Uni Ikura Don (Sea Urchin and Salmon Roe Rice Bowl)
If you go to Hokkaido, something you absolutely must try is the uni ikura don, a Japanese rice bowl topped with plenty of sea urchin and brilliant plumped beads of orange salmon roe.
The rice is especially well matched to this ingredient, since sea urchin and salmon roe is salty.
The sea urchin and salmon roe in this dish should be prepared in the Japanese way, which involves marinating fresh, uncured salmon roe in soy sauce, usually with mirin (sweet sake rice wine) or sake and sometimes with dashi (broth soup stock).
There are a plenty of Hokkaido Restaurants serving Uni Ikura Don. Although the flavours change depending on the restaurants, the taste is primarily succulent on the condition that the ingredients are fresh.
Chan Chan Yaki (Grilled Salmon with Vegetables)
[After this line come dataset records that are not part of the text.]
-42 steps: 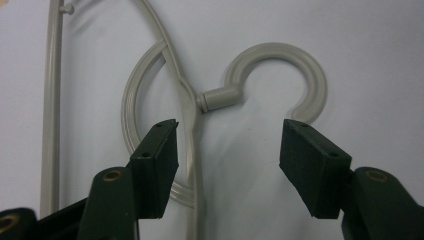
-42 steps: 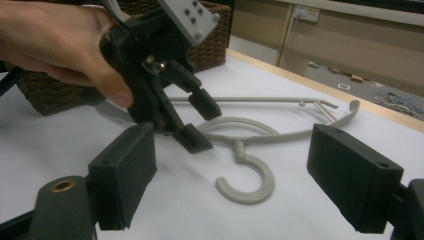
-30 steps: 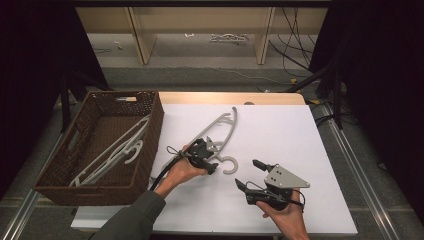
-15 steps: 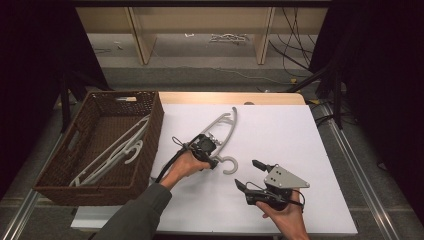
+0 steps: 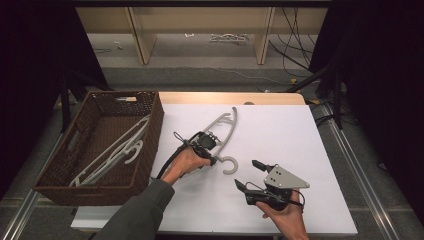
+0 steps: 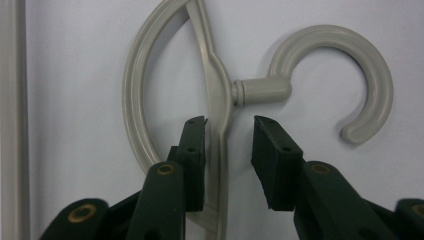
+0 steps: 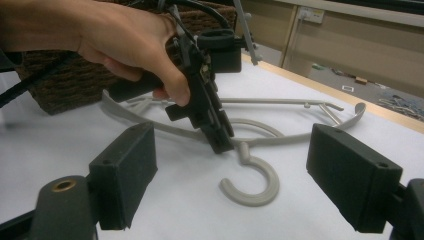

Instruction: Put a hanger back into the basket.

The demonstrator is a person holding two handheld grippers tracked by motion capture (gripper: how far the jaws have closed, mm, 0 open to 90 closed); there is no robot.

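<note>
Nearest the person, the right gripper [image 5: 250, 175] rests low over the white table [image 5: 300, 135], held in the right hand [image 5: 282, 212] close to the table's front edge. Its jaws stand wide apart with nothing between them, and the grey three-cornered plate on its top faces up. In the right gripper view the two black pads [image 7: 125, 172] frame the hook of the hanger, which lies a little way ahead of them.

Farther in, the left gripper [image 5: 214, 159] is tipped down onto the grey plastic hanger [image 5: 227, 127], which lies flat on the table near its middle, with its hook curling toward the person. The left hand [image 5: 187, 162] wraps the handle, and a black cable loops out behind it. In the left gripper view the jaws stand a narrow way open on either side of the hanger's [image 6: 220, 105] centre spine, just below the neck where the hook joins. One pad [image 6: 192, 155] is right against the spine, while the other sits slightly clear of it, so the hanger is straddled but not pinched.

Beyond and to the left, a brown wicker basket [image 5: 150, 117] stands at the table's left edge. More pale hangers [image 5: 115, 150] lie inside it, slanting across its floor.
</note>
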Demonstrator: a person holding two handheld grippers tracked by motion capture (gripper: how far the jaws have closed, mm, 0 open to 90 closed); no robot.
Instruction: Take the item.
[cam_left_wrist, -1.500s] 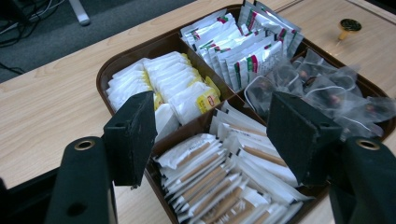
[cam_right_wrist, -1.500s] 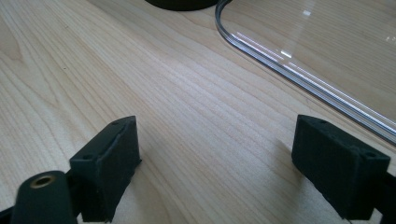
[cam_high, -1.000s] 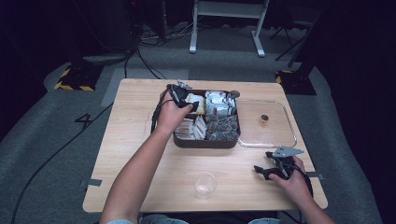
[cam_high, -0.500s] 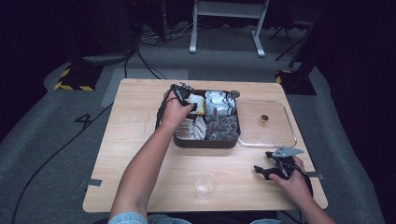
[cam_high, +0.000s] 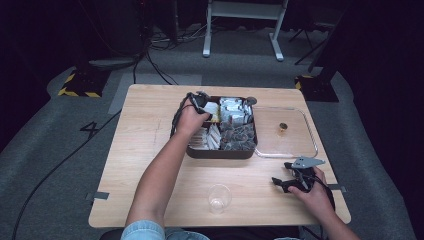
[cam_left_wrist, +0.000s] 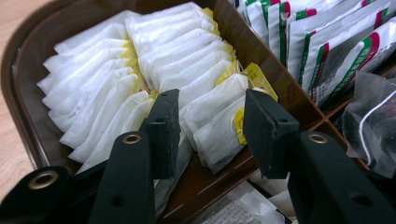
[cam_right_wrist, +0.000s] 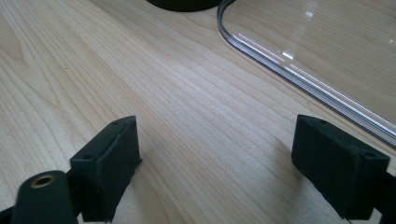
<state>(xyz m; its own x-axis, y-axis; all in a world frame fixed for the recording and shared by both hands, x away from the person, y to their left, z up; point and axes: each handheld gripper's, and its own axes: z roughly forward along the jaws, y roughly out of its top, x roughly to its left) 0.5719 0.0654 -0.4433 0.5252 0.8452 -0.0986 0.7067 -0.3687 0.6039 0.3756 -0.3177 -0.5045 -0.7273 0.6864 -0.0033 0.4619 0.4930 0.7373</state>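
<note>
Left gripper (cam_left_wrist: 205, 135) fingers parted around one white tea bag (cam_left_wrist: 219, 135); right gripper (cam_right_wrist: 215, 172) fingers wide, empty, one cup (cam_high: 219, 198)

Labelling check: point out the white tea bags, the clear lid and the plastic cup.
white tea bags (cam_left_wrist: 140, 60), left gripper view, middle of the row.
clear lid (cam_high: 295, 145), high view, bare front part.
plastic cup (cam_high: 219, 197), high view, its centre.

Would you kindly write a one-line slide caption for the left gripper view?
Left gripper, jaws open, poised over white tea bags in a brown compartment tray.
</note>
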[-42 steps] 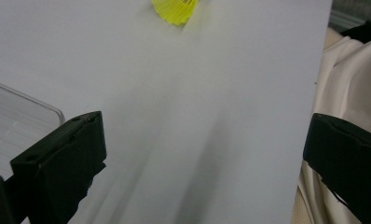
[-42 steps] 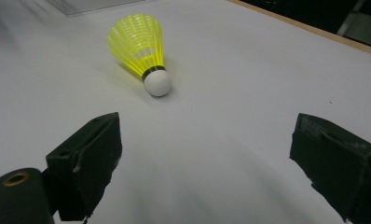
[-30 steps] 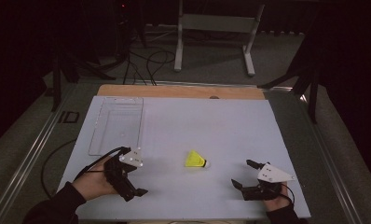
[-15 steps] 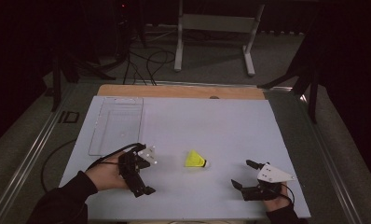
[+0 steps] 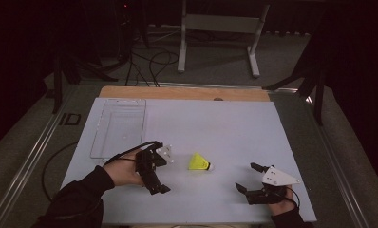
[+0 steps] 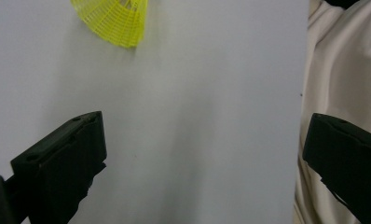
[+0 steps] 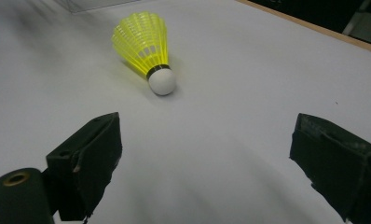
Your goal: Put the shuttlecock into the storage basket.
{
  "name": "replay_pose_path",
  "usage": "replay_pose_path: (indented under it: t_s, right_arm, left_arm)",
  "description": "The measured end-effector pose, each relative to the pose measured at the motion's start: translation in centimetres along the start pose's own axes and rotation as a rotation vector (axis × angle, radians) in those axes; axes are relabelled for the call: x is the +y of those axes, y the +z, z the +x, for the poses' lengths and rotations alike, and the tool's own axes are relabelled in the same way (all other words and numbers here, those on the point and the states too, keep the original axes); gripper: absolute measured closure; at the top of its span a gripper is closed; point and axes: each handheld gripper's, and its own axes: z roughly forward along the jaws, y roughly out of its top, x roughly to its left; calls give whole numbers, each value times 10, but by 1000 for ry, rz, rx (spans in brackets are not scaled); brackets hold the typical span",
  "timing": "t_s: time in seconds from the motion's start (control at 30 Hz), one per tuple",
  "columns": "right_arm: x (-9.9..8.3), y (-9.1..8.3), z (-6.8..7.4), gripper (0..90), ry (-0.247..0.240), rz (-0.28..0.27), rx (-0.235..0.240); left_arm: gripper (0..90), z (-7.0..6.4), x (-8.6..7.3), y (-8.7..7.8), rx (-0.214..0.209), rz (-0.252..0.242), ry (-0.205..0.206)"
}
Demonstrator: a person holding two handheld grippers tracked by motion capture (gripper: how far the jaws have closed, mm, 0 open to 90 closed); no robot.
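Left gripper: jaws spread wide, nothing between them. It sits low over the table, just left of the shuttlecock, with its jaws turned across the near side of the table rather than squarely at the shuttlecock. Right gripper: jaws also spread wide, empty, resting near the front right edge and pointing left toward the shuttlecock, clearly apart from it.

Shuttlecock: lies on its side between the two grippers, nearer the left one, yellow skirt toward the left, white cork toward the right. Nothing touches it.

Progress, judged from this layout: no grasp has been made. The left gripper appears to be on approach. Closing on the shuttlecock and lifting it remain. A clear tray lies at the back left of the table, empty as far as can be seen; it is a likely destination, though that is a guess.

View differences: the right gripper view gives the cork, the dark band and the ribbed skirt in full. The left gripper view catches just the mesh edge of the skirt at its top, plus a pale cloth at its right. The high view alone shows the tray whole, both forearms and the spacing between grippers.
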Motion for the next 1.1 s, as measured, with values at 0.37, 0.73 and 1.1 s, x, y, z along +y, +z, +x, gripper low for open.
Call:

Chan Chan Yaki is a popular hot pot dish among fishermen in Hokkaido region.
It’s cooked with fresh fishes like salmon and hokke, lots of vegetables such as onion, cabbage, bean shoot, carrot, and miso based sauce. It is usually served in a big pan to share among family and friends.
It may be difficult to find Chan Chan Yaki in a restaurant as it is more of a home-cooked meal.
There are many stories regarding the origin of its name, but one of them came from a Japanese mimetic word “cha cha”, which means quick action.
Chan Chan Yaki is a quick and easy dish which you can easily cook it at home. All you need is a large pan and serve with piping hot rice.
Jingisukan is a regional dish where thin slices of lamb and vegetables are placed generously in dome-shaped on an iron skillet.
Well known as a Hokkaido heritage, Jingisukan took its name from the 13th century ruler Genghis Khan. The most famous places in Japan to eat Jingisukan can be found in Hokkaido where the majority of the country’s sheep farms are located.
At most Jingisukan restaurants, the food is cooked by the diners themselves while sitting around a table. However, at some restaurants, the staff will grill the Jingisukan for you, similar to a teppanyaki steakhouse.
When dining at a Jingisukan restaurant, you may choose which part of meat you want and whether you’d like the meat to be marinated or non-marinated. Being a local cuisne of a country where lamb and mutton are not commonly eaten, Jingisukan is a special dish that every visitor to Japan should try.